Serving suggestions SWAHILI PRAWNS
- Coconut Rice Bed:
- Serve Swahili prawns over a bed of fragrant coconut rice. The creamy and slightly sweet rice pairs beautifully with the spiced prawns.
- Chapati Accompaniment:
- Swahili prawns can be enjoyed with freshly made chapati, a soft and versatile flatbread. Tear off pieces of chapati to scoop up the prawns and their flavorful sauce.
- Tropical Fruit Salsa:
- Prepare a vibrant tropical fruit salsa with ingredients like diced mango, pineapple, red onion, cilantro, and lime juice. The sweet and tangy salsa complements the savory prawns.
- Lemony Couscous:
- Pair Swahili prawns with light and fluffy lemon-infused couscous for a Mediterranean-inspired twist that adds texture and freshness.

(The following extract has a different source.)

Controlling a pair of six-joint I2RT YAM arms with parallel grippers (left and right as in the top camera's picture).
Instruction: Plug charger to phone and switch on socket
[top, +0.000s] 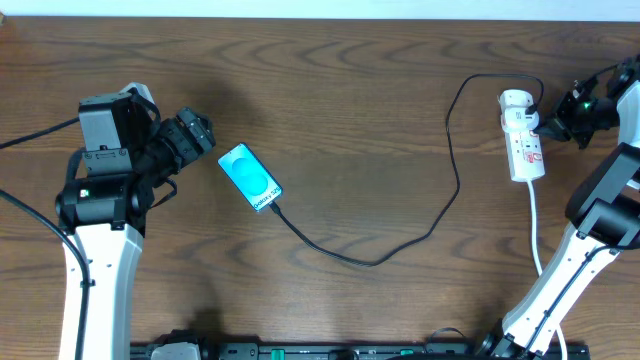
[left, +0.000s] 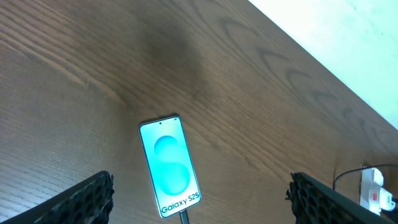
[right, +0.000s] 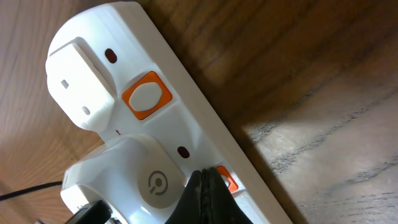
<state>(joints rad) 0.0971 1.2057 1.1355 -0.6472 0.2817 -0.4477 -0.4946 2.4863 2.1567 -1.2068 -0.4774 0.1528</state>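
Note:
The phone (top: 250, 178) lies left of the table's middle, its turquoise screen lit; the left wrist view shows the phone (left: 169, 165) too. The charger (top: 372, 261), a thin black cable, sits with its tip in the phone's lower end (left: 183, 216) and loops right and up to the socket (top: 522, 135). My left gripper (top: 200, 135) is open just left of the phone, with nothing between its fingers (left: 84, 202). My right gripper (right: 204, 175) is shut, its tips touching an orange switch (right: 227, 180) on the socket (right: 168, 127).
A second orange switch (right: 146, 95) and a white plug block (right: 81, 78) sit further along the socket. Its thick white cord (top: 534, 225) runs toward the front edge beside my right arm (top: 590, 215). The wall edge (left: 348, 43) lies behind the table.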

- Cucumber and Tomato Salad:
- Create a refreshing salad using diced cucumbers, tomatoes, red onion, and a simple vinaigrette. This salad provides a cool contrast to the warm and spicy prawns.
- Grilled Vegetables:
- Serve Swahili prawns alongside a medley of grilled or roasted vegetables, such as bell peppers, zucchini, and eggplant.
- Zanzibar Spice Bread:
- Accompany Swahili prawns with a slice of Zanzibar spice bread, a unique and aromatic bread infused with local spices.
- Avocado Mash:
- Mash ripe avocado with a squeeze of lime and a pinch of salt. Serve it as a creamy side that adds richness to the prawns.
- Herb-Infused Rice:
- Elevate plain rice by adding fresh chopped herbs like cilantro and mint. The herbal aroma complements the fragrant spices in the prawns.

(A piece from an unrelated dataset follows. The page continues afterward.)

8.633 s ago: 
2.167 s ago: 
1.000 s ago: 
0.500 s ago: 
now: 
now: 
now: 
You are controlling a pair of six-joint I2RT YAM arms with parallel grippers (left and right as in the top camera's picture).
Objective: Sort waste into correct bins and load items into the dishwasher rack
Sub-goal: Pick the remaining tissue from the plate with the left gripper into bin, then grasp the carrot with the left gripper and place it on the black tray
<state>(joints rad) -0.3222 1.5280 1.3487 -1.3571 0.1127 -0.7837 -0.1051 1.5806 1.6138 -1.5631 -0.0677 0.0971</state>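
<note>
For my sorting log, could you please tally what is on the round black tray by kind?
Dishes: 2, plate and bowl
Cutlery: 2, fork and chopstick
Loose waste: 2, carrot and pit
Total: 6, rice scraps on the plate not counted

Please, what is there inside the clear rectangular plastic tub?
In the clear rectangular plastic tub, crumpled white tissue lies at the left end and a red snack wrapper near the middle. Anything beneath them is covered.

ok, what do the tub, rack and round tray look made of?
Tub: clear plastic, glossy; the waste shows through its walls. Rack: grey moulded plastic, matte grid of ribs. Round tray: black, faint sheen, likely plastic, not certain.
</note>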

- Pickled Red Cabbage Slaw:
- Create a tangy and colorful slaw with shredded red cabbage, vinegar, and a touch of honey. This slaw adds a crunchy and zesty element to the dish
Join us on a culinary voyage as we delve into the enchanting world of Swahili prawns, uncovering their origins, savoring their complex spices, and immersing ourselves in the cultural traditions that make this dish a culinary jewel of the Indian Ocean. Step into the realm of coastal elegance and indulge in the harmonious blend of flavors that have stood the test of time, inviting us to experience the very essence of Swahili culture on a plate.